What you are asked to do => For this task, copy the data that follows exactly, keeping every character.

========

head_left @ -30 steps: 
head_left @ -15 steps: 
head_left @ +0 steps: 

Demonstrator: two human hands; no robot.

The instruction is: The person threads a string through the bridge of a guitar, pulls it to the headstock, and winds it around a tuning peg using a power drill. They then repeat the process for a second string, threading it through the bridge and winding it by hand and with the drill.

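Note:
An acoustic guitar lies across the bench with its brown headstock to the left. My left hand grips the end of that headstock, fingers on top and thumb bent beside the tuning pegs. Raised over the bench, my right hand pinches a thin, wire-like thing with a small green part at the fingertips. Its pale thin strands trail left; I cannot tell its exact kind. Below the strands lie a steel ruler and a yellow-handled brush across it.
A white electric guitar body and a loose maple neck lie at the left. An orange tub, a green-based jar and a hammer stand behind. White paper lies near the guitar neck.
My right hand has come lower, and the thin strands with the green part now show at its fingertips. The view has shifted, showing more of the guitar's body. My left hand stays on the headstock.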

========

Reply to the exercise =>
head_left @ -30 steps: 
head_left @ -15 steps: 
head_left @ +0 steps: 

Demonstrator: two human hands; no robot.

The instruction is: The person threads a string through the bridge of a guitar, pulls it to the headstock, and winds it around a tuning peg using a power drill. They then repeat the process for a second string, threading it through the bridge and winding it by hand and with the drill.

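Note:
An acoustic guitar lies across the bench with its brown headstock to the left. My left hand grips the end of that headstock, fingers on top and thumb bent beside the tuning pegs. Raised over the bench, my right hand pinches a thin, wire-like thing with a small green part at the fingertips. Its pale thin strands trail left; I cannot tell its exact kind. Below the strands lie a steel ruler and a yellow-handled brush across it.
A white electric guitar body and a loose maple neck lie at the left. An orange tub, a green-based jar and a hammer stand behind. White paper lies near the guitar neck.
My right hand has come lower, and the thin strands with the green part now show at its fingertips. The view has shifted, showing more of the guitar's body. My left hand stays on the headstock.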

What was produced is the complete output.